Les chiffres rapportés par Olivier Laban, président des ostréiculteurs du Bassin d’Arcachon, sont éloquents: 60 à 80% de mortalité sur les huitres nées en écloserie et 30% sur les huitres naturelles, au lieu de 10 à 15% habituellement. La situation a été difficile pendant un mois et demi environ, à partir de début juillet. La plupart des huitres concernées sont adultes et proviennent d’une dizaine d’écloseries situées en Vendée, en Charente et en Normandie. Elles sont ensuite élevées en milieu naturel sur le Bassin d’Arcachon. Avec les ventes directes, les marchés et le soutien des restaurateurs les producteurs ont développé les ventes estivales pour en faire «un Noël pendant l’été». Cette mortalité intervient donc à un très mauvais moment.
Les conditions météo en cause
Une mortalité inhabituelle dont les causes sont encore difficilement identifiables. Les fortes pluies qui se sont abattues sur le département jusqu’à la fin du mois de juin auraient fait baisser la salinité des eaux du Bassin. «Or, les huîtres creuses s’élèvent dans l’eau salée, pas dans l’eau saumâtre», pointe Olivier Laban. Les fortes variations de températures ont aussi perturbé le milieu. Ce sont des pistes qui restent à confirmer par l’institut français de recherche pour l’exploitation de la mer (Ifremer). «On espère que ces hypothèses seront retenues car elles sont passagères et d’origine naturelle. Le pire serait la découverte d’un nouvel agent pathogène», commente le président des ostréiculteurs du Bassin d’Arcachon. Des prélèvements ont déjà eu lieu dans le secteur du Grand Banc et, mi-septembre, un autre secteur du Bassin sera analysé par l’Ifremer pour éclaircir les causes de ces décès.

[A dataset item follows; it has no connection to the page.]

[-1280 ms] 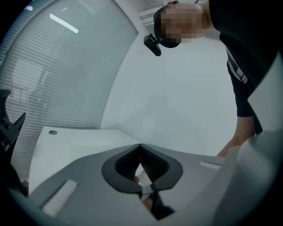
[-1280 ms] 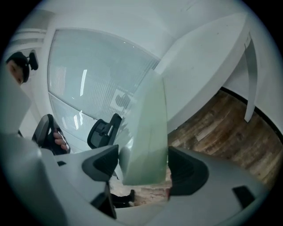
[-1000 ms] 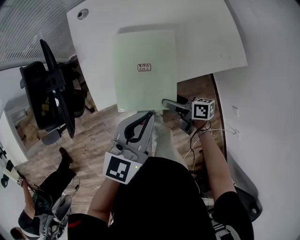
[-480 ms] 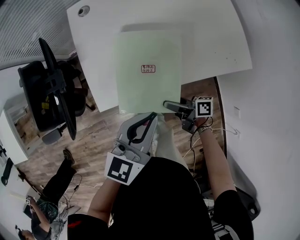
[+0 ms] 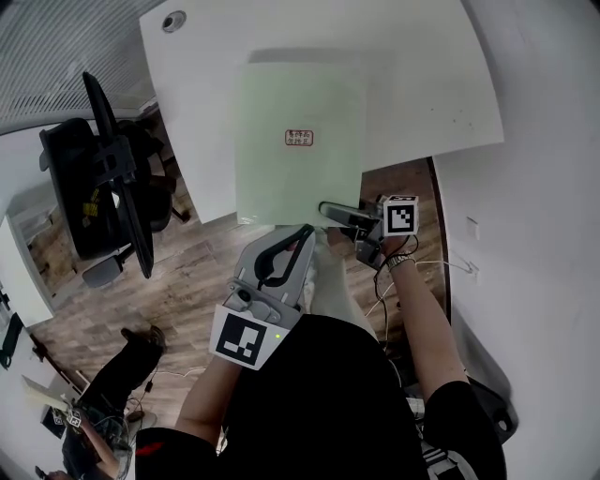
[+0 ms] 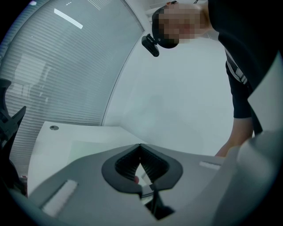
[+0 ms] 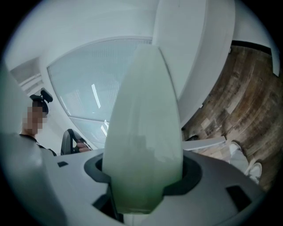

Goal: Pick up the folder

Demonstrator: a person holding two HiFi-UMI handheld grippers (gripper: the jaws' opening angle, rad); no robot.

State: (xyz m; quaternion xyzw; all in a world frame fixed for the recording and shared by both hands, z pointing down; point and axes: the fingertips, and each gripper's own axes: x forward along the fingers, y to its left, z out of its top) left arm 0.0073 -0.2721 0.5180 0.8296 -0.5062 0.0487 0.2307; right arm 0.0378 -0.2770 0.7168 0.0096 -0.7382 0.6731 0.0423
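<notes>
A pale green folder [image 5: 298, 103] with a small label [image 5: 299, 138] lies flat on the white table [image 5: 422, 84], its near edge sticking out past the table's front. My right gripper [image 5: 333, 214] is at the folder's near right corner, jaws wide with the edge between them. They have just been closing a little. In the right gripper view the folder [image 7: 146, 132] fills the gap edge-on. My left gripper [image 5: 302, 231] hangs just below the folder's near edge, shut and empty. Its fingertips [image 6: 140, 145] meet in the left gripper view.
A black office chair [image 5: 103, 178] stands to the left of the table. Wood floor [image 5: 187, 281] lies below the table's front edge, with another person [image 5: 122, 366] at the lower left. A white wall runs along the right side. A round cable hole [image 5: 173, 21] sits in the table's far left corner.
My right gripper has slid a little to the left, further onto the folder's near right corner, and rolled slightly. The left gripper has stayed put. The person at lower left has shifted.
</notes>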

Deux générations vont permettre de compenser
S’il est trop tôt pour se prononcer sur les conséquences de ces pertes, Olivier Laban veut à tout prix éviter le catastrophisme: «Il y aura un trou mais pas de pénurie », relativise t-il. Les ostréiculteurs gèrent des problèmes de stocks depuis quatre ans puisque les jeunes huitres naturelles et d’écloserie meurent en quantité dès la première année. Trois tranches d’âges sont représentées dans les parcs, les deux qui n’ont pas été touchées cet été vont permettre de compenser. «La profession, qui a d’énormes capacités d’adaptation, va faire face. Elle n’a pas le choix», conclut le président des ostréiculteurs d’Arcachon.